> **Action item**
What you give back should match the listing word for word.

> **Given material**
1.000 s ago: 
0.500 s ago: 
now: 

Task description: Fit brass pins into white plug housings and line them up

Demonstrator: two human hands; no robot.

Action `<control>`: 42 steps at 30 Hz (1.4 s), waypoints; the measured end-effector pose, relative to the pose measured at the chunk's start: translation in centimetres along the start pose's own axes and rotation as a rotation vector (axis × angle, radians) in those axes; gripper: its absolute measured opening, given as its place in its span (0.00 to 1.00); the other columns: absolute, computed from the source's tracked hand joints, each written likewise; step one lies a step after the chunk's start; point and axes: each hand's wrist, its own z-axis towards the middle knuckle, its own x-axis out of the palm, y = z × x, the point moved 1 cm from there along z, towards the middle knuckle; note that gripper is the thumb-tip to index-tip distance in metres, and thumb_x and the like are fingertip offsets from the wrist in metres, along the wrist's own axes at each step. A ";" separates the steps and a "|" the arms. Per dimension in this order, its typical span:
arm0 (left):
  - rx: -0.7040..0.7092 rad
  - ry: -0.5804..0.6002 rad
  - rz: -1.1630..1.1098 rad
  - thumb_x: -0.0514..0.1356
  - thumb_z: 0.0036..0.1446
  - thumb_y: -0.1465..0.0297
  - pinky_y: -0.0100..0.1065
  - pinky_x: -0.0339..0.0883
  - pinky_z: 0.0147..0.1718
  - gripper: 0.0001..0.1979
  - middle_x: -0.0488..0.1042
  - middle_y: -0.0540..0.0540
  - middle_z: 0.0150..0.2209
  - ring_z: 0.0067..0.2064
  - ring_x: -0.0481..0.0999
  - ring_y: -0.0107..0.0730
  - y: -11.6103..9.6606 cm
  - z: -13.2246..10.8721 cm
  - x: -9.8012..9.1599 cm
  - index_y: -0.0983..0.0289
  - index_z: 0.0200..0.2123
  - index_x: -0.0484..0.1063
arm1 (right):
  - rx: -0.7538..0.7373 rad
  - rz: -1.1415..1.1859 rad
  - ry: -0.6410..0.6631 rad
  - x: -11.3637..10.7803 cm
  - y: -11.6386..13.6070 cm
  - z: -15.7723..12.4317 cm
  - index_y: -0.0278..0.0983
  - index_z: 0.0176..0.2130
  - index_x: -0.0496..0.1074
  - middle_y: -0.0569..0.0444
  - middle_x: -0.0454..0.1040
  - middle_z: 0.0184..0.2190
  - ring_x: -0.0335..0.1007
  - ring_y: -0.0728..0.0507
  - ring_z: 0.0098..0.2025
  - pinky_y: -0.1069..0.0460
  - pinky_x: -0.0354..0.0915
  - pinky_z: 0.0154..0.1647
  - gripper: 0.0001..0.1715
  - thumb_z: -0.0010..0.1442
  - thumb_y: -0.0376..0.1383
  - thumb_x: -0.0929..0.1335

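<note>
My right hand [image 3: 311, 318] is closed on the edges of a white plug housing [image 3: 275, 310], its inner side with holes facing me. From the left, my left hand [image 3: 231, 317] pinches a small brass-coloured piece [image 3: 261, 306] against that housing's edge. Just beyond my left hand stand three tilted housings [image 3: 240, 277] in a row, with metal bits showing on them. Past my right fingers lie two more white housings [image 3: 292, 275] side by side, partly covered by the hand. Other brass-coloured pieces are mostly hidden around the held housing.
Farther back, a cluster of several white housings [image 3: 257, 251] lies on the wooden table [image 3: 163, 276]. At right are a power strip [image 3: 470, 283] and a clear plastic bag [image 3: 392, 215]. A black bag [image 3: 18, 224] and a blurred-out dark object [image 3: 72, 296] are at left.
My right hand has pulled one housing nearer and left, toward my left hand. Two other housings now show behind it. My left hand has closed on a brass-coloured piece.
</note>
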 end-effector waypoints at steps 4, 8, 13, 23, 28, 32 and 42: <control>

> **Written answer**
1.000 s ago: 
0.500 s ago: 
now: 

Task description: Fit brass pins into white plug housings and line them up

Demonstrator: two human hands; no robot.

Action `<control>`: 42 steps at 30 Hz (1.4 s), waypoints; the measured end-effector pose, relative to the pose measured at the chunk's start: translation in centimetres along the start pose's own axes and rotation as a rotation vector (axis × angle, radians) in those axes; gripper: its absolute measured opening, given as its place in its span (0.00 to 1.00); the other columns: absolute, computed from the source's tracked hand joints, each written likewise; step one lies a step after the chunk's start; point and axes: each hand's wrist, its own z-axis towards the middle knuckle, its own x-axis out of the palm, y = z × x, the point moved 1 cm from there along z, towards the middle knuckle; note that gripper is the thumb-tip to index-tip distance in metres, and thumb_x and the like are fingertip offsets from the wrist in metres, along the wrist's own axes at each step. A ";" separates the steps and a "|" the arms. Per dimension in this order, its typical span:
arm0 (left):
  - rx: -0.7040..0.7092 rad
  - ry: -0.5804..0.6002 rad
  - rz: -1.1630..1.1098 rad
  - thumb_x: -0.0514..0.1356
  - thumb_z: 0.0036..0.1446
  - thumb_y: -0.1465..0.0297
  - pinky_y: -0.0100..0.1065
  - pinky_x: -0.0339..0.0883
  - pinky_z: 0.0147..0.1718
  - gripper: 0.0001..0.1979
  - middle_x: -0.0488..0.1042
  - middle_y: -0.0540..0.0540
  - middle_z: 0.0150..0.2209
  - ring_z: 0.0067..0.2064
  - ring_x: -0.0481..0.0999
  - ring_y: -0.0107..0.0730
  - y: -11.6103..9.6606 cm
  - z: -13.2246..10.8721 cm
  - x: -9.8012..9.1599 cm
  - index_y: -0.0983..0.0289
  - index_z: 0.0200..0.2123
  - index_x: -0.0484..0.1063
arm1 (right):
  - rx: -0.7538..0.7373 rad
  - rz: -1.1415..1.1859 rad
  - ry: -0.6410..0.6631 rad
  - x: -11.3637..10.7803 cm
  - y: -11.6386..13.6070 cm
  - z: -15.7723..12.4317 cm
  - index_y: -0.0278..0.0983
  - index_z: 0.0176..0.2130
  - index_x: -0.0496..0.1074
  - middle_y: -0.0569..0.0444
  - middle_x: -0.0454..0.1040
  - middle_z: 0.0184..0.2190
  - ring_x: -0.0335..0.1007
  - ring_y: -0.0728..0.0507
  - ring_z: 0.0098..0.2025
  - pinky_y: -0.1069..0.0460
  - pinky_x: -0.0354..0.0915
  - pinky_z: 0.0154..0.1647
  - gripper: 0.0001..0.1715
  - thumb_z: -0.0010..0.1442
  - thumb_y: -0.0376..0.1383
  - thumb_x: -0.0929..0.1335

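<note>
My right hand [image 3: 311, 318] is closed on the edges of a white plug housing [image 3: 275, 310], its inner side with holes facing me. From the left, my left hand [image 3: 231, 317] pinches a small brass-coloured piece [image 3: 261, 306] against that housing's edge. Just beyond my left hand stand three tilted housings [image 3: 240, 277] in a row, with metal bits showing on them. Past my right fingers lie two more white housings [image 3: 292, 275] side by side, partly covered by the hand. Other brass-coloured pieces are mostly hidden around the held housing.
Farther back, a cluster of several white housings [image 3: 257, 251] lies on the wooden table [image 3: 163, 276]. At right are a power strip [image 3: 470, 283] and a clear plastic bag [image 3: 392, 215]. A black bag [image 3: 18, 224] and a blurred-out dark object [image 3: 72, 296] are at left.
My right hand has pulled one housing nearer and left, toward my left hand. Two other housings now show behind it. My left hand has closed on a brass-coloured piece.
</note>
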 end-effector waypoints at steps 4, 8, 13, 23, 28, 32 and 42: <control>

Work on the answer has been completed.